The guided expedition has led to the creation of a new breed of climbers for whom reaching the summit is the ultimate goal. Camaraderie, fair play, rescue of fellow climbers — once the very backbone of mountaineering — have been consigned to the back burner. In 2006, David Sharp, a British climber, lay below First Step on the north side of Everest, frostbitten and unable to move. More than 40 climbers passed him by, many even spoke to him, but none was able to help him. Sharp died that night.

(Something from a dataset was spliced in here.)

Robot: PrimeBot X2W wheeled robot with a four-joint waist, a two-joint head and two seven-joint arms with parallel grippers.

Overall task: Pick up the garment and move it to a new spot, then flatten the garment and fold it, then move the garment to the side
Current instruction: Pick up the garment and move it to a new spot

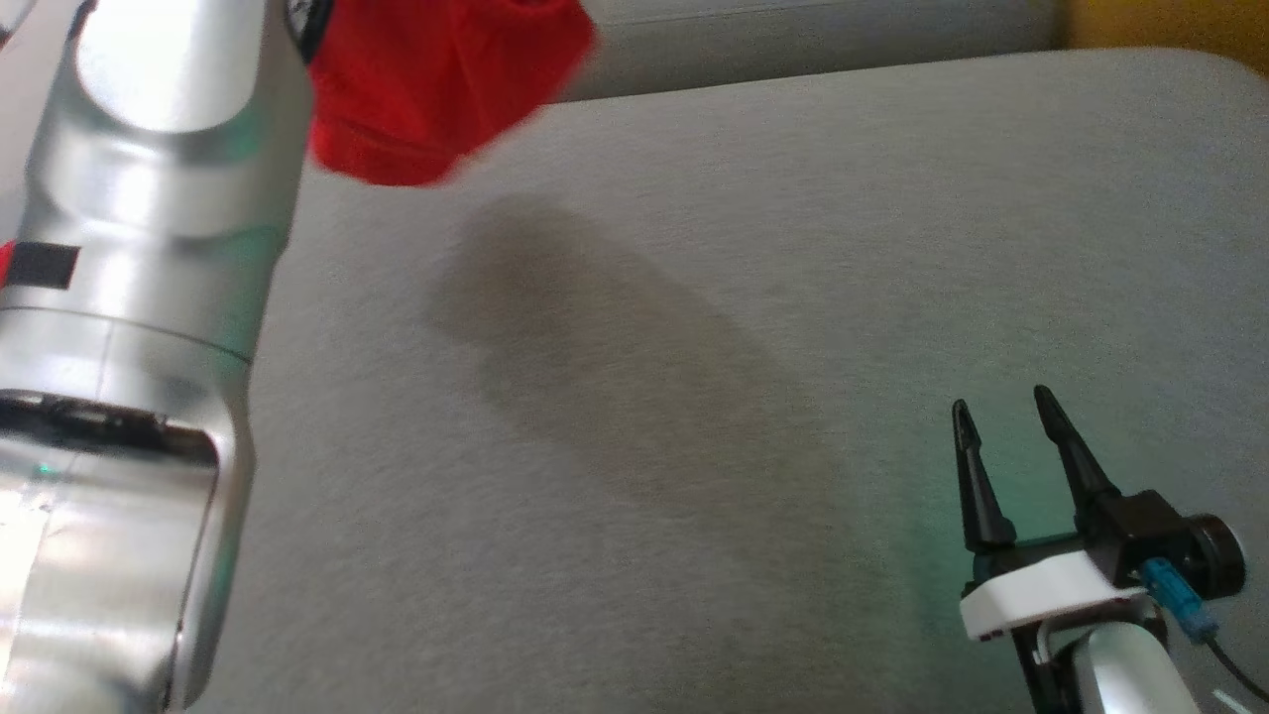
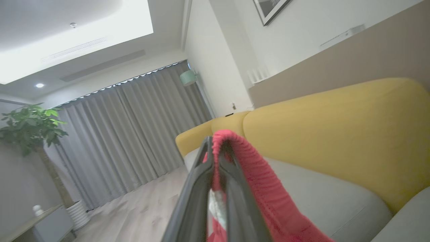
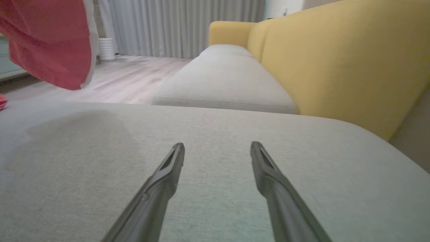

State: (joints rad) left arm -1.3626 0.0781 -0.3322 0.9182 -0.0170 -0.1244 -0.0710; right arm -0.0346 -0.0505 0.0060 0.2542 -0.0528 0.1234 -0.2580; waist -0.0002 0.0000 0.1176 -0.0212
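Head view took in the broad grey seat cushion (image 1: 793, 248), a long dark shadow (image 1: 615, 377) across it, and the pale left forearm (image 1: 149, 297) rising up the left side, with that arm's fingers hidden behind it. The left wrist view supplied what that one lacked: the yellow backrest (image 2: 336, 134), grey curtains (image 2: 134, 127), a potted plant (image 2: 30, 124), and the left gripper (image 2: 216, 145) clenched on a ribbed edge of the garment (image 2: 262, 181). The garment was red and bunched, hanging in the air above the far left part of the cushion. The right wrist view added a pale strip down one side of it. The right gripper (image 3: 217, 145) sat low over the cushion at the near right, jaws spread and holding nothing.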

Most Everest experts agree that a rescue above the “death zone” is an immensely difficult proposition and beyond the ability of “guided clients”, most of whom are struggling to stay alive themselves!
Some of the daring rescues carried out on the mountain during the guided era are worth recounting. In 1996, Beck Weathers, part of the Mountain Madness team led by Scott Fischer, was left for dead on South Col. But Beck survived and staggered into camp the next morning. From South Col, Beck was helped down to Western Cwm, where at an altitude of around 20,000ft, Captain Madan Chhetri evacuated him to a hospital in Kathmandu without landing the helicopter!
The numerous expeditions to Everest year after year has taken its toll on the mountain and its environs. Everest is now referred to as the “highest junkyard in the world”. In the spring of 2011, eight tonnes of trash was brought off the mountain by the Saving Mount Everest Clean-Up expedition. Efforts are underway to remove more every year.
The commercialisation of Everest has led to a number of bestselling books on the triumph and tragedy that is played out at these altitudes. Jon Krakauer’s Into Thin Air has sold more than 3 million copies. For the dark side of an Everest climb, Dark Summit by Nick Heil and High Crimes by Michael Kodas are worth a read.
But as the 2013 expeditions get ready for their summit attempts, the words of Everest pioneer Eric Shipton come to mind: “No, it is not remarkable that Everest did not yield to the first few attempts; indeed, it would have been very surprising and not a little sad if it had, for that is not the way of great mountains. Perhaps we had become a little arrogant with our fine new technique of ice-claw and rubber slipper, our age of easy mechanical conquest. We had forgotten that the mountain still holds the master card, that it will grant success only in its own good time. Why else does mountaineering retain its deep fascination?”